Steven Aftergood, director of the Federation of American Scientists Project on Government Secrecy, said that such authority gives the president the authority to "classify and declassify at will." The president is not "obliged to follow any procedures other than those that he himself has prescribed," Aftergood said. "And he can change those."
"There’s no question that the president has broad authority to declassify almost anything at any time without any process," said Stephen I. Vladeck, professor at the University of Texas School of Law.

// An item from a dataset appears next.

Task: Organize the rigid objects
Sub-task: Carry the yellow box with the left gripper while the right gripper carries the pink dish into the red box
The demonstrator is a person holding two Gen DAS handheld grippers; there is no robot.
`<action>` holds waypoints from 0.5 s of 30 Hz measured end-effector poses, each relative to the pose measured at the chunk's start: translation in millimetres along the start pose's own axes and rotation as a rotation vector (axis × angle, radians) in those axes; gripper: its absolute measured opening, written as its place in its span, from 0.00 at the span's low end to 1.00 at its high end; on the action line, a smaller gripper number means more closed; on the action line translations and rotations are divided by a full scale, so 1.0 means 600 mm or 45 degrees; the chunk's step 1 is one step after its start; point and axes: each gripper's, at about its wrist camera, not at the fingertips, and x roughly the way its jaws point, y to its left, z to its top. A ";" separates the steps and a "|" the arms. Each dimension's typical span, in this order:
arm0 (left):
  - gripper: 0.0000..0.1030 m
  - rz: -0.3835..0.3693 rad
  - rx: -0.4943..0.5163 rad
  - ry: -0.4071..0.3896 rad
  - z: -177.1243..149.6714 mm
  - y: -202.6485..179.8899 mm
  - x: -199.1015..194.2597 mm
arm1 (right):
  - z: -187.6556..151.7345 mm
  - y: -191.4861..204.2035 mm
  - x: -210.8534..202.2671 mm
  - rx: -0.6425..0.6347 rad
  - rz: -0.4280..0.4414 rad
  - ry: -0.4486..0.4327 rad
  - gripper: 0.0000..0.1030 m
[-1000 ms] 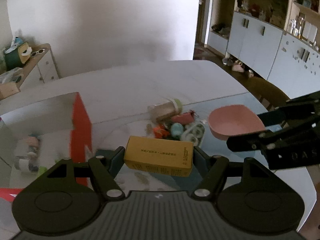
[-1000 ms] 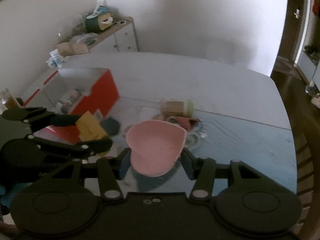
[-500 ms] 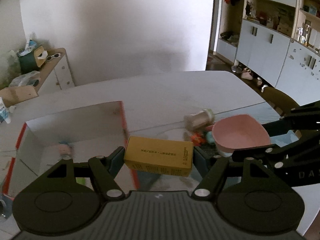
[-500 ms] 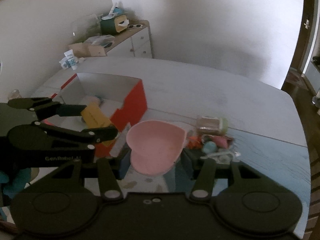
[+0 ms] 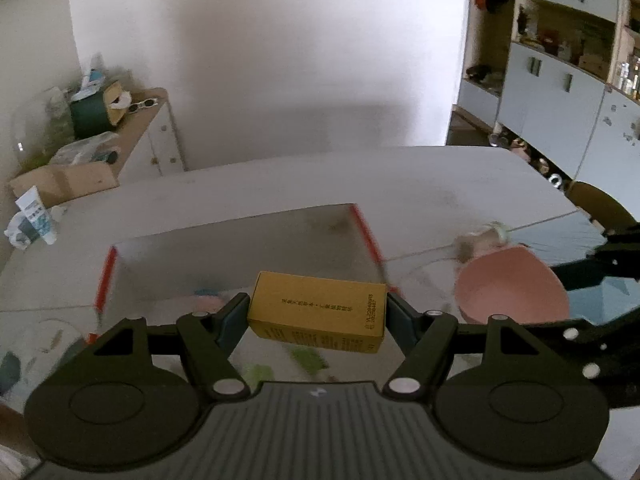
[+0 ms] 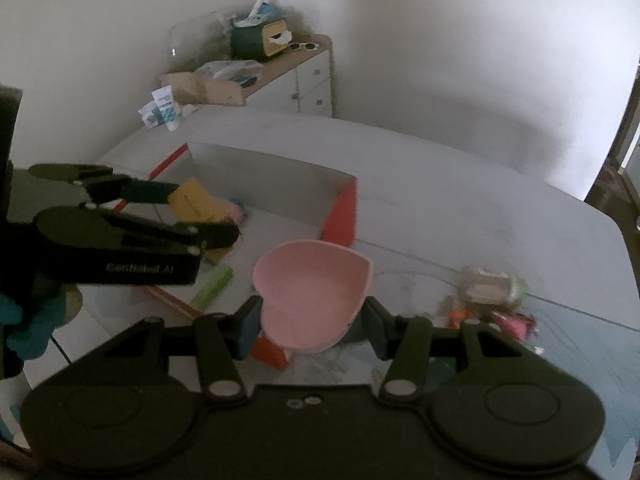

https://www.politifact.com/factchec...resident-have-ability-declassify-anything-an/
Your same source weighed in on the current investigation:
https://www.politifact.com/article/2022/aug/11/could-trump-argue-declassified-documents/
Could Trump argue that he declassified certain documents in private, while president? That is not how the system is designed to work.
"Merely proclaiming a document or group of documents declassified and doing nothing more would not suffice," Bradley Moss, a Washington, D.C.-based lawyer who works on national security cases, told PolitiFact.
Follow-through is required.
"He had to identify the specific documents he was declassifying, he needed to memorialize the order in writing for bureaucratic and historical purposes, and he needed to have staff physically modify the classification markings on the documents themselves," Moss said. "Until that was done, the documents, per the security classification procedures, still have to be handled, transmitted and stored as if they were classified."
Tom Blanton, director of the National Security Archive at George Washington University, agreed.
"If the documents are still marked classified 18 months after their removal from the White House," Blanton told PolitiFact, "then Trump was too busy to order them declassified at the time."